European government-bond traders would be forgiven for thinking they’d stepped back in time to 2012.

Today’s selloff in Greek securities, the biggest since July of that year, triggered a schism in sovereign debt evocative of those days before European Central Bank President Mario Draghi pledged to do whatever it took to defend the euro.

Yields on 10-year securities from Europe’s most-indebted nations surged, led by Greece and sweeping up Portugal, Ireland and Italy. At the same time, benchmark yields in the so-called core, which includes Germany and France, tumbled to records as investors sought the safest assets.

The differing fortunes of Europe’s sovereigns echo their performance during the region’s debt crisis, when concern the currency bloc may splinter drove the yield gap, or spread, between German bonds and those of Greece, Ireland, Italy, Portugal and Spain to the widest since the euro started in 1999. Following Draghi’s pledge to hold the currency bloc together, accommodative policies from the ECB have largely boosted bonds across the region in unison.

“We’ve seen a tipping off the edge in risk sentiment,” said Lyn Graham-Taylor, a fixed-income strategist at Rabobank International in London. “Rather than what we’ve seen in the last few years, it’s what we used to see before that.”

Greece’s 10-year yield increased 82 basis points, or 0.82 percentage point, to 7.83 percent at 4:13 p.m.
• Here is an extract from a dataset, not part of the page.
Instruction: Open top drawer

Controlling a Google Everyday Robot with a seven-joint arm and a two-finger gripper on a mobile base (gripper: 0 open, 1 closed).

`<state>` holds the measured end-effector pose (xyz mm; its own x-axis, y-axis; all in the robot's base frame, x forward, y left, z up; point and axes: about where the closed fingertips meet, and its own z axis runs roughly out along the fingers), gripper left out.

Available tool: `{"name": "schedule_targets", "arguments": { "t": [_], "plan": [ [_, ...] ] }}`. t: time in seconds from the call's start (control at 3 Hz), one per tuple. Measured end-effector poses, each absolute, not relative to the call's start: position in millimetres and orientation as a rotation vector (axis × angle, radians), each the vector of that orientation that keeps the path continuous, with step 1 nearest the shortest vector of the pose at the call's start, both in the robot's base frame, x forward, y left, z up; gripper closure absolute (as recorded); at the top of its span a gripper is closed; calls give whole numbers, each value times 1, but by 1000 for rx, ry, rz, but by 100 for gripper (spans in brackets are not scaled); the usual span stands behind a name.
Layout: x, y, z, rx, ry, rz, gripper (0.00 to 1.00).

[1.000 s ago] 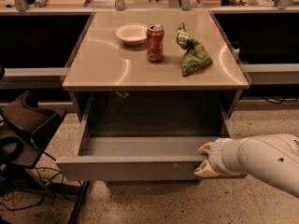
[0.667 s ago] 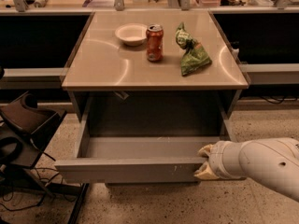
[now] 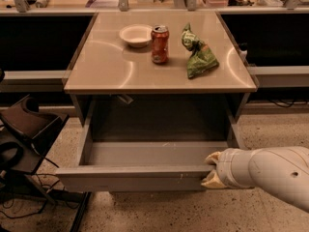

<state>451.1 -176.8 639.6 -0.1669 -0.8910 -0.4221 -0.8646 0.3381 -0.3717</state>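
The top drawer [image 3: 130, 179] is a flat grey front with small pale marks and a shallow grey tray body [image 3: 154, 153]. It stands pulled well out from under the tan table top [image 3: 106, 66], toward the camera. My gripper [image 3: 211, 169], on a white arm coming in from the right, is at the right end of the drawer front. One pale fingertip [image 3: 211, 157] lies behind the front's top rim and the other fingertip [image 3: 210, 181] lies in front of it, so the gripper is shut on the panel. The tray looks empty.
On the table top stand a white bowl [image 3: 135, 35], an orange soda can [image 3: 160, 44] and a green snack bag [image 3: 199, 53]. A black chair base [image 3: 24, 129] with cables stands on the floor close to the drawer's left corner. Dark counters flank the table.
The drawer has slid a little further out toward the camera, and my gripper has come back with it, still on the right end of the front.
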Motion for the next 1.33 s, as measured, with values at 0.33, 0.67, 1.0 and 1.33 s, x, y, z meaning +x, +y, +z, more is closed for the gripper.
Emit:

London time, the biggest increase since July 23, 2012. Draghi gave his speech, credited by an ECB lawyer this week as helping to save the euro, three days after that 199 basis-point spike in 2012.

The rate on similar-maturity Italian bonds increased nine basis points today, the most since June 10, to 2.39 percent, while that on Portuguese 10-year debt was 21 basis points higher at 3.28 percent.

Germany’s benchmark 10-year bund yield fell seven basis points to 0.77 percent after touching 0.719 percent, the lowest since Bloomberg started collecting the data in 1989. Yields on French 10-year bonds, put on watch for a possible downgrade by Fitch Ratings yesterday, tumbled as much as nine basis points to a record 1.112 percent.

 

Greek 10-year bonds yielded 706 basis points, or 7.06 percentage points, more than similar-maturity German debt today. The spread peaked at 42.4 percentage points in March 2012.